DATA BLOCK
**********
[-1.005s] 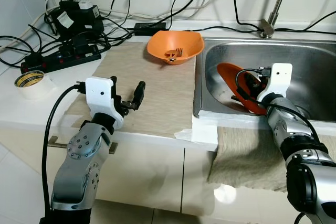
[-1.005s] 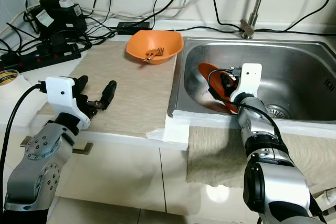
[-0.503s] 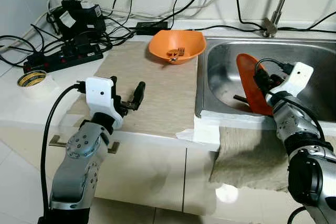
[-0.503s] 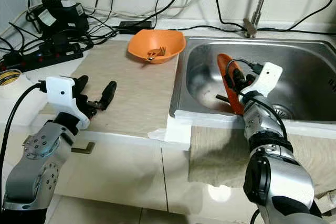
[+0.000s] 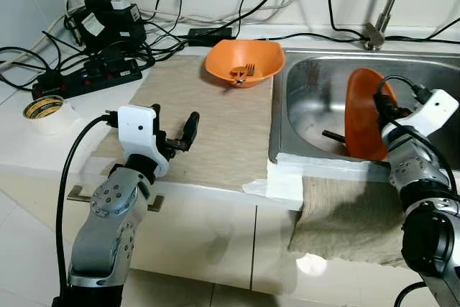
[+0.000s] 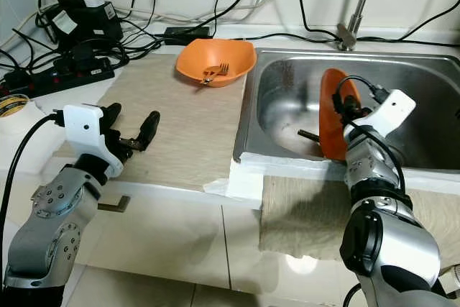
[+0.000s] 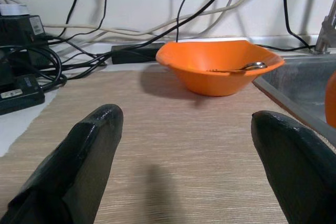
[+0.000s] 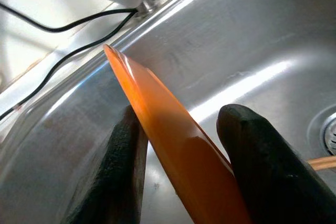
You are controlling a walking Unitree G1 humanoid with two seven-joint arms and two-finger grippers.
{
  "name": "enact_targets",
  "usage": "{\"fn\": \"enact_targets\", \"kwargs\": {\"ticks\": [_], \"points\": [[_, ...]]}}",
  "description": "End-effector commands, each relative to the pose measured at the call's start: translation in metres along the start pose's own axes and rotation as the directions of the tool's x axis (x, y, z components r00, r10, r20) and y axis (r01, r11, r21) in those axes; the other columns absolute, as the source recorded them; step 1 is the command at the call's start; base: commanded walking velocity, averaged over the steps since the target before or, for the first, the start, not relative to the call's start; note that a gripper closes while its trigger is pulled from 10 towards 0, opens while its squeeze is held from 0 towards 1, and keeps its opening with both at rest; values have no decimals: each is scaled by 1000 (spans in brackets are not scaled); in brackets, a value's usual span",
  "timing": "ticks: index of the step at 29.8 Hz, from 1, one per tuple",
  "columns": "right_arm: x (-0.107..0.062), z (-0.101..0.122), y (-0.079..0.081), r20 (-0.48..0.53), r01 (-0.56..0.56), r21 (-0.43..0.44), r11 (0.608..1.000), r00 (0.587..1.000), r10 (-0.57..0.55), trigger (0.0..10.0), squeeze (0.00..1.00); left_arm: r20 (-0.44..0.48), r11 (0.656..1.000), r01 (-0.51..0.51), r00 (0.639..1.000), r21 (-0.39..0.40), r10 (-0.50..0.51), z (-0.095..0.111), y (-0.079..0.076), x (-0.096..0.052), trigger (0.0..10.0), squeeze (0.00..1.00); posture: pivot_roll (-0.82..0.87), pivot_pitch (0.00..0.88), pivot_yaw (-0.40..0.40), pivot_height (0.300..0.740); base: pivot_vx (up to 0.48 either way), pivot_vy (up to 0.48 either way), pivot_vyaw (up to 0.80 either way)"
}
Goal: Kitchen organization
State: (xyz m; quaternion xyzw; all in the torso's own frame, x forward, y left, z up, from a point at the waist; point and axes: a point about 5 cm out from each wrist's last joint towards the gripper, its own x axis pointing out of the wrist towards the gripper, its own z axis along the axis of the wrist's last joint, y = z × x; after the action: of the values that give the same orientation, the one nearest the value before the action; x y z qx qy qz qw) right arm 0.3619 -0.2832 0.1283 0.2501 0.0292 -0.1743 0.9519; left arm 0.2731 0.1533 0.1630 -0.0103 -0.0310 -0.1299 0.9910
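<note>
My right gripper point(image 5: 381, 109) is shut on the rim of an orange plate point(image 5: 363, 126), held on edge above the front of the steel sink point(image 5: 316, 84). In the right wrist view the plate's rim point(image 8: 168, 129) runs between the two black fingers point(image 8: 252, 171). A dark utensil point(image 5: 333, 135) lies on the sink floor beside the plate. An orange bowl point(image 5: 243, 63) with a fork point(image 5: 241, 72) in it stands at the far edge of the beige mat point(image 5: 208, 120). My left gripper point(image 5: 176, 131) hovers open over the mat's near left part, with the bowl point(image 7: 220, 66) straight ahead of it.
A power strip point(image 5: 90, 75), adapters and tangled black cables crowd the back left of the counter. A roll of tape point(image 5: 42, 108) lies at the left edge. The tap point(image 5: 381, 12) rises behind the sink. A cloth point(image 5: 345, 213) hangs over the counter's front below the sink.
My right gripper has lifted the orange plate from its lean against the sink wall, tipped it upright on edge and carried it to the right. The left arm has not moved.
</note>
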Motion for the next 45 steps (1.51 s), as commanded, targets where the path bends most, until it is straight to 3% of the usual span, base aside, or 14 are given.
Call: {"fn": "enact_targets", "kwargs": {"ticks": [1, 6, 7, 12, 23, 26, 29, 40, 45], "points": [[-8, -24, -20, -94, 80, 32, 996, 993, -77, 10000, 0, 2, 1000, 1, 1000, 21, -1, 1, 1, 1, 10000, 0, 26, 0, 112, 736, 0, 0, 0], [-9, -24, -23, -99, 90, -3, 996, 991, -90, 10000, 35, 4, 1000, 2, 1000, 21, -3, 2, 1, 1, 10000, 0, 24, 0, 113, 736, 0, 0, 0], [-9, -26, -21, -109, 75, -49, 996, 991, -80, 10000, 1000, 5, 1000, 4, 1000, 21, -5, 2, 1, 1, 10000, 0, 22, 0, 113, 736, 0, 0, 0], [-10, -31, -17, -127, 46, -165, 985, 990, -67, 10000, 1000, 5, 1000, 6, 1000, 20, -6, 1, 0, 1, 10000, 0, 21, 0, 110, 736, 0, 0, 0], [-12, -40, -11, -148, -19, -323, 946, 989, -30, 10000, 1000, 9, 1000, 4, 1000, 21, -4, 2, -1, 1, 10000, 0, 27, 0, 108, 736, 0, 0, 0], [-11, -39, -7, -123, -21, -422, 906, 992, -34, 10000, 1000, 8, 1000, 4, 1000, 23, -4, 2, 0, 0, 10000, 0, 30, 0, 108, 736, 0, 0, 0], [-9, -32, 7, -65, -37, -513, 858, 998, 4, 10000, 1000, 9, 1000, 2, 1000, 27, -2, 2, 0, -1, 10000, 0, 31, 0, 106, 736, 0, 0, 0], [-17, -44, 13, -18, 14, -561, 827, 999, -29, 10000, 1000, 13, 999, 4, 1000, 33, -4, 3, 0, -1, 10000, 0, 21, 0, 99, 736, 0, 0, 0], [-35, -70, 21, -34, -1, -598, 801, 999, -24, 10000, 1000, 17, 999, 5, 1000, 34, -6, 3, 0, -1, 10000, 0, 19, 0, 96, 736, 0, 0, 0]]}}
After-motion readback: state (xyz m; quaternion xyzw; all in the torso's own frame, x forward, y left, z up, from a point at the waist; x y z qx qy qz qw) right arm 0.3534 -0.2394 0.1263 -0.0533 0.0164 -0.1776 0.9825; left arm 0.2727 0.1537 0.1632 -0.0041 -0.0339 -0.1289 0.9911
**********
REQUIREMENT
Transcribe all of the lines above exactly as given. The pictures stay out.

RESPONSE TO THIS TASK
[-1.005s] 
[-1.005s] 
[-0.503s] 
[-0.503s] 
[+0.000s] 
[+0.000s] 
[+0.000s] 
[+0.000s] 
You are controlling a walking Unitree G1 humanoid with two seven-joint arms and two-finger grippers.
{
  "name": "enact_targets",
  "usage": "{\"fn\": \"enact_targets\", \"kwargs\": {\"ticks\": [_], \"points\": [[_, ...]]}}",
  "description": "End-effector commands, each relative to the pose measured at the call's start: translation in metres along the start pose's own axes and rotation as the directions of the tool's x axis (x, y, z components r00, r10, r20) and y axis (r01, r11, r21) in those axes; the other columns absolute, as the source recorded them; step 1 is the command at the call's start; base: commanded walking velocity, averaged over the steps since the target before or, for the first, the start, not relative to the call's start; note that a gripper closes while its trigger is pulled from 10 towards 0, opens while its squeeze is held from 0 towards 1, and keeps its opening with both at rest; values have no decimals: each is scaled by 1000 (spans in brackets are not scaled); in brackets, a value's usual span",
  "timing": "ticks: index of the step at 29.8 Hz, from 1, one per tuple",
  "columns": "right_arm: x (-0.107..0.062), z (-0.101..0.122), y (-0.079..0.081), r20 (-0.48..0.53), r01 (-0.56..0.56), r21 (-0.43..0.44), r11 (0.608..1.000), r00 (0.587..1.000), r10 (-0.57..0.55), trigger (0.0..10.0), squeeze (0.00..1.00); left_arm: r20 (-0.44..0.48), r11 (0.656..1.000), r01 (-0.51..0.51), r00 (0.639..1.000), r21 (-0.39..0.40), r10 (-0.50..0.51), z (-0.095..0.111), y (-0.079..0.076), x (-0.096..0.052), trigger (0.0..10.0), squeeze (0.00..1.00); posture: pivot_roll (-0.82..0.87), pivot_pitch (0.00..0.88), pivot_yaw (-0.40..0.40), pivot_height (0.300..0.740); base: pivot_vx (up to 0.48 either way), pivot_vy (up to 0.48 either way), pivot_vyaw (up to 0.80 either way)"
}
Goal: Kitchen organization
State: (xyz m; quaternion xyzw; all in the torso's own frame, x forward, y left, z up, from a point at the waist; point and axes: a point about 5 cm out from each wrist's last joint towards the gripper, its own x axis pointing out of the wrist towards the gripper, its own z axis along the axis of the wrist's last joint, y = z × x; after the action: of the values that give the same orientation, the one nearest the value before the action; x y z qx qy qz qw) right arm 0.3619 -0.2832 0.1283 0.2501 0.0292 -0.1743 0.9519; left arm 0.2731 0.1533 0.1630 -0.0103 -0.0310 -0.1299 0.9910
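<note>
My right gripper point(image 5: 381, 109) is shut on the rim of an orange plate point(image 5: 363, 126), held on edge above the front of the steel sink point(image 5: 316, 84). In the right wrist view the plate's rim point(image 8: 168, 129) runs between the two black fingers point(image 8: 252, 171). A dark utensil point(image 5: 333, 135) lies on the sink floor beside the plate. An orange bowl point(image 5: 243, 63) with a fork point(image 5: 241, 72) in it stands at the far edge of the beige mat point(image 5: 208, 120). My left gripper point(image 5: 176, 131) hovers open over the mat's near left part, with the bowl point(image 7: 220, 66) straight ahead of it.
A power strip point(image 5: 90, 75), adapters and tangled black cables crowd the back left of the counter. A roll of tape point(image 5: 42, 108) lies at the left edge. The tap point(image 5: 381, 12) rises behind the sink. A cloth point(image 5: 345, 213) hangs over the counter's front below the sink.
My right gripper has lifted the orange plate from its lean against the sink wall, tipped it upright on edge and carried it to the right. The left arm has not moved.
</note>
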Motion for the next 45 steps (1.51 s), as commanded, targets where the path bends most, until it is straight to 3% of the usual span, base aside, or 14 are given.
Call: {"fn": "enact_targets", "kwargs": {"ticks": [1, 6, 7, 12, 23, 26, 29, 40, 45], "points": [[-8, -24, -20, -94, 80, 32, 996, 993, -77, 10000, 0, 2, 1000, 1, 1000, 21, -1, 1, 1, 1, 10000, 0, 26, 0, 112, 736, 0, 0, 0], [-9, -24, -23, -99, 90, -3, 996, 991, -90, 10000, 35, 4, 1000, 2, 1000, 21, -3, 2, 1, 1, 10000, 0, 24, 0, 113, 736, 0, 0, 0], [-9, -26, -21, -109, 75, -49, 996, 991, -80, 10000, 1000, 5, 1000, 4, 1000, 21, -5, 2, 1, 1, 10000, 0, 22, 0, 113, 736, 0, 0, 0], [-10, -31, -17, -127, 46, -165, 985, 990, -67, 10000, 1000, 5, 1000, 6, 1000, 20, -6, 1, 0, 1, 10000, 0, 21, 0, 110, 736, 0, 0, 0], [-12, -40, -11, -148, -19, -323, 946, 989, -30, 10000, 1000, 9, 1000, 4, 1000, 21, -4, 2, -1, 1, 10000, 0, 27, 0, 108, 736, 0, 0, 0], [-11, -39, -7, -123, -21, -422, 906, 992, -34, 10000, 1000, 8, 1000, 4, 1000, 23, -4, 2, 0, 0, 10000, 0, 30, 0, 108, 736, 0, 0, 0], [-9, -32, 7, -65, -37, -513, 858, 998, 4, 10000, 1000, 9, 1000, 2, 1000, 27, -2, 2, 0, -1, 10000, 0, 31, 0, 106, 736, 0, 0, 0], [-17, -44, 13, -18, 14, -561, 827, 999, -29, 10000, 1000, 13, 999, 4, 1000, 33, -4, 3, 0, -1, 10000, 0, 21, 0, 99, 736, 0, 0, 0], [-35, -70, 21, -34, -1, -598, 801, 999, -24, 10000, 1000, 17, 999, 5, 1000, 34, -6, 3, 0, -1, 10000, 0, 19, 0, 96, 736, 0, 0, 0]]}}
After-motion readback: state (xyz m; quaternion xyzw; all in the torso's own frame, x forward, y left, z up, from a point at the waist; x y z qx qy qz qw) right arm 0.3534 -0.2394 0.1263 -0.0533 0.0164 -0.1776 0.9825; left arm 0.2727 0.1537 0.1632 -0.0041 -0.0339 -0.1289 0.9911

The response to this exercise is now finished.